> Work instruction:
If a line in the material below holds the string "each", tally it, then give the tally alone.

> Available data:

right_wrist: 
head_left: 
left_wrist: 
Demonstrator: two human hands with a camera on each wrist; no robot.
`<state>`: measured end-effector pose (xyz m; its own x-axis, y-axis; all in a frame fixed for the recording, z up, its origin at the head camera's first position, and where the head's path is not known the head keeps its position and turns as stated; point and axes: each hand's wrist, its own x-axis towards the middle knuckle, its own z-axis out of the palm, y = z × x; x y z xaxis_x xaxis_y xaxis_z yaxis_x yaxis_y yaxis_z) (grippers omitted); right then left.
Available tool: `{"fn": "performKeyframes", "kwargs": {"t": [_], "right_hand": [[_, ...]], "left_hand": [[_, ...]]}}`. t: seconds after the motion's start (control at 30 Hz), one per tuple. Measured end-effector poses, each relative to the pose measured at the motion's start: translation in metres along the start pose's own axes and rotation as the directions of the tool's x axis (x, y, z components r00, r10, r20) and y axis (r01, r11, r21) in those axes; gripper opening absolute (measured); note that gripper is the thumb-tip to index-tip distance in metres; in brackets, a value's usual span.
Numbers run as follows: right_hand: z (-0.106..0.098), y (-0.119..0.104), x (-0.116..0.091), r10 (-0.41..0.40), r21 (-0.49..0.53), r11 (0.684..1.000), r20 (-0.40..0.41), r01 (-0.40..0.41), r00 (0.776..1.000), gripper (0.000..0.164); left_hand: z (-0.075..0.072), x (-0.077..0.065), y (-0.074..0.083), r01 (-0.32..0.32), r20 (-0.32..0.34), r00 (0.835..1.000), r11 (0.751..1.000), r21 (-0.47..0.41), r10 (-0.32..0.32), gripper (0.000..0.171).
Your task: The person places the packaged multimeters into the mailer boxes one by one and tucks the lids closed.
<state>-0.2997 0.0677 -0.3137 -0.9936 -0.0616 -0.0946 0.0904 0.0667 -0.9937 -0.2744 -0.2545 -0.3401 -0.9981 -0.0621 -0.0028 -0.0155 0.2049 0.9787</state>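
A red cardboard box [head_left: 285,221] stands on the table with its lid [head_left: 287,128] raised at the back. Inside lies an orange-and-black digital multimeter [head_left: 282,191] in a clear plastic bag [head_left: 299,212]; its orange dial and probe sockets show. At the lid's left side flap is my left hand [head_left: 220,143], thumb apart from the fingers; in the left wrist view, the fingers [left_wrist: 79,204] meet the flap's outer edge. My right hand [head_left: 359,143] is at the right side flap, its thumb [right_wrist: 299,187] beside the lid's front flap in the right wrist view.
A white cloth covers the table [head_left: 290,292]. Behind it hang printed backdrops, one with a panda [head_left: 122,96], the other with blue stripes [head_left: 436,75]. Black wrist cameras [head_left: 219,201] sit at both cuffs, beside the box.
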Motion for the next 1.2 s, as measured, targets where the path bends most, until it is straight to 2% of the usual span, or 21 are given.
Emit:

> Exercise result:
3